Despite a slight year-on-year decline in overall attack activity, Africa remains one of the world’s most heavily targeted regions due to sustained ransomware campaigns, hacktivist activity, and increasingly sophisticated AI-enabled cyber threats.
“May’s numbers show that attackers are continuously adapting, shifting their timing and techniques rather than slowing down,” said Omer Dembinsky. “As ransomware scales and GenAI adoption accelerates across enterprises, organisations must assume constant exposure and prioritise prevention-first, AI-driven security strategies.”
Ransomware Shifts Toward Financial Gain
Ransomware continues to dominate the global threat landscape, with 698 publicly reported incidents in May alone, a 48% increase year on year, the steepest rise recorded in 2026.
According to the report, Africa is witnessing a shift in attack patterns from disruption-based campaigns to financially motivated operations. Business services and financial services have become prime targets due to their perceived ability to pay ransoms and store valuable data.
“Ransomware groups continue to apply sustained pressure on African organisations,” said Hendrik de Bruin. “Business and financial services are increasingly in focus as attackers refine monetisation strategies.”

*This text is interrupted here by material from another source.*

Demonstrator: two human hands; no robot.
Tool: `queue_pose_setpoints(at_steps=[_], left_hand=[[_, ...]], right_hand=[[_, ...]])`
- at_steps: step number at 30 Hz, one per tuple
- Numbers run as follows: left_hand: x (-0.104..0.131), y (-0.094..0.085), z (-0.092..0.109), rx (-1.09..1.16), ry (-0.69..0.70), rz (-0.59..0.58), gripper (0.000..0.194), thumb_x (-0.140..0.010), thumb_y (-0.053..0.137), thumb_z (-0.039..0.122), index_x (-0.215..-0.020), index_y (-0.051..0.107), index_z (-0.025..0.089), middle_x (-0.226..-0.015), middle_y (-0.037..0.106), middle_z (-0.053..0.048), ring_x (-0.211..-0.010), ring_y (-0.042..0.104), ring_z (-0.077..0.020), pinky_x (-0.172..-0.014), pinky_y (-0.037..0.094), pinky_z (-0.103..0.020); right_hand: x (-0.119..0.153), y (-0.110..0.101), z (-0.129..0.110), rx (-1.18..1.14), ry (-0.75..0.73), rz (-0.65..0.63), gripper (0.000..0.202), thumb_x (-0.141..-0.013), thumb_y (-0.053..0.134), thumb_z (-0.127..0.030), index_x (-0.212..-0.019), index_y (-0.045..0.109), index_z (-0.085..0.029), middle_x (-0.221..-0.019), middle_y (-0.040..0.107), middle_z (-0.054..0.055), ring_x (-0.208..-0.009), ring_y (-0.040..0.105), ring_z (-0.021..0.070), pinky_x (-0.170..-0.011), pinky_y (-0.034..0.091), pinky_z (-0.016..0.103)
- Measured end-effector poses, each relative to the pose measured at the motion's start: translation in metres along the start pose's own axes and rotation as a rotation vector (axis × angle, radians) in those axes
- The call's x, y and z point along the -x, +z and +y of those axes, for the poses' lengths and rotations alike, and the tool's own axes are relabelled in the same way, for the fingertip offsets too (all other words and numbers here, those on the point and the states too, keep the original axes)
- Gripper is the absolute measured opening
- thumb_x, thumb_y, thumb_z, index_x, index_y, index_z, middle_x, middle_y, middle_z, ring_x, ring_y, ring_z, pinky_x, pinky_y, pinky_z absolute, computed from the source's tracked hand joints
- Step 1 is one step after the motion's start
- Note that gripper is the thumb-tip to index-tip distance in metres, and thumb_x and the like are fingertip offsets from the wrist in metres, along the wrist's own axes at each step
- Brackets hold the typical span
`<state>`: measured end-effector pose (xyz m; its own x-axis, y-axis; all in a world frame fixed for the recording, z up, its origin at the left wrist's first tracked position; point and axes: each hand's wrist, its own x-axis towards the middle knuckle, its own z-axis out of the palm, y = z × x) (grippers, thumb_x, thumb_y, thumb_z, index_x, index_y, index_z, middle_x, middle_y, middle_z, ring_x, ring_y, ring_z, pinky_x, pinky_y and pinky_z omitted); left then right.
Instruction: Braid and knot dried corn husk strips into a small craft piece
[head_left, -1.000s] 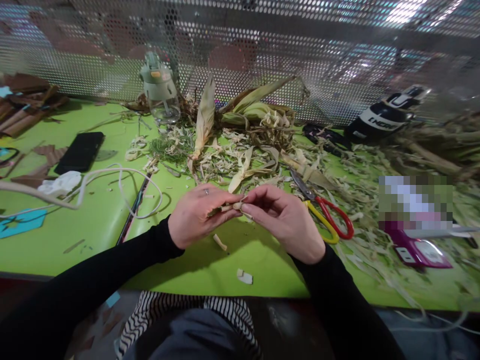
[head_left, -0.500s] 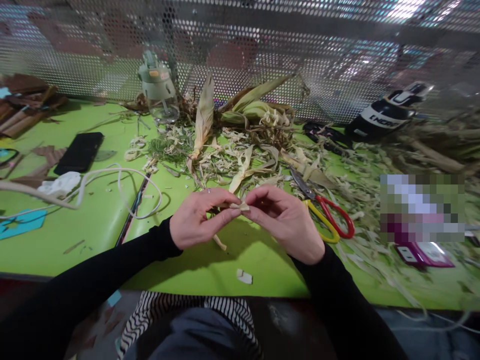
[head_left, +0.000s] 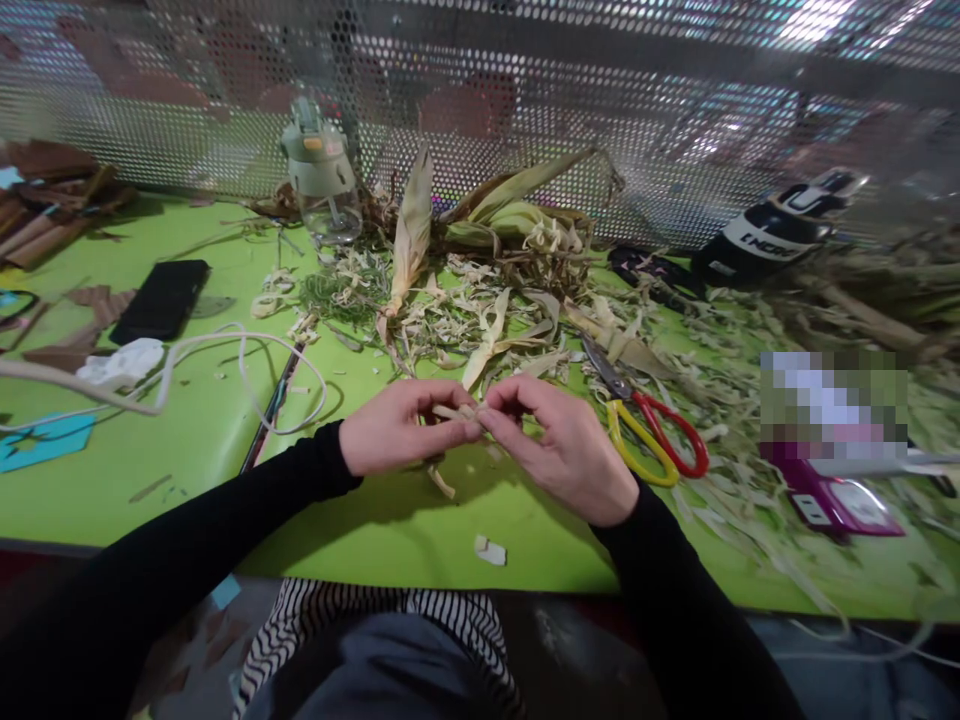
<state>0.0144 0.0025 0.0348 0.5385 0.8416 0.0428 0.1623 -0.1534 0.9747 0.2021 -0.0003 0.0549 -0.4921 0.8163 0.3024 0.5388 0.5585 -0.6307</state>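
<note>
My left hand (head_left: 394, 432) and my right hand (head_left: 561, 445) meet fingertip to fingertip over the green table (head_left: 187, 470). Between them they pinch a small pale strip of dry corn husk (head_left: 452, 412). Both sleeves are black. A heap of corn husks and shreds (head_left: 487, 270) lies just beyond the hands. Scissors with a yellow and a red handle (head_left: 651, 440) rest right of my right hand. Two small husk scraps (head_left: 489, 549) lie on the table near the front edge.
A black phone (head_left: 161, 300) and a white cable (head_left: 225, 350) lie at the left. A small clear bottle with a green cap (head_left: 322, 175) stands by the perforated metal screen (head_left: 525, 110). A purple device (head_left: 832, 500) sits at the right amid husk litter.
Both hands stayed together and shifted slightly away from me; the fingers have turned the husk strip between them. Nothing else on the table moved.
</note>
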Motion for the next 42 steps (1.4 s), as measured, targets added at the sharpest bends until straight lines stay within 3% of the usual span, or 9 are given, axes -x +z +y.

Government and Critical Infrastructure Under Pressure
Globally, government institutions ranked as the second most targeted sector, averaging 2,620 weekly attacks per organisation, followed closely by telecommunications at 2,583.
In Africa, government systems and public infrastructure were heavily targeted, with coordinated disruption campaigns reported in countries including Egypt. In South Africa, several major institutions, including the South African Revenue Service (SARS), SITA, and the City of Ekurhuleni, were reportedly affected.
Telecommunications providers also faced sustained targeting, reflecting the growing focus on interconnected national infrastructure.
Education Sector Remains the Top Global Target
The education sector remained the most attacked industry worldwide, recording 4,641 weekly attacks per organisation, a 7% year-on-year increase.
The report attributes this to large user bases, open digital environments, and limited cybersecurity resources. Other sectors experiencing rising attacks include agriculture, hospitality, travel and recreation, and construction.
Perimeter Weaknesses Drive Intrusions
Check Point Research also highlighted increased exploitation of perimeter vulnerabilities, particularly authentication bypass flaws affecting VPNs and firewalls.
These weaknesses are increasingly used as entry points for ransomware and data theft campaigns, allowing attackers to move laterally within networks after initial compromise.
GenAI Expands the Attack Surface
The report further reveals that one in every 25 enterprise GenAI prompts posed a high risk of sensitive data leakage. Around 91% of organisations using GenAI tools experienced exposure risk, while 22% of prompts contained potentially sensitive information.
On average, organisations used nine GenAI applications, with users generating about 70 prompts per month.
The report warns that attackers are also leveraging AI to accelerate phishing, credential theft, and social engineering operations.
Outlook
Check Point Research cautions that the slight dip in attack volumes should not be interpreted as reduced risk, but rather a shift in attacker strategy.
The findings highlight the need for stronger prevention-first cybersecurity frameworks, improved vulnerability management, and tighter governance around AI adoption as organisations across Africa continue to digitise rapidly.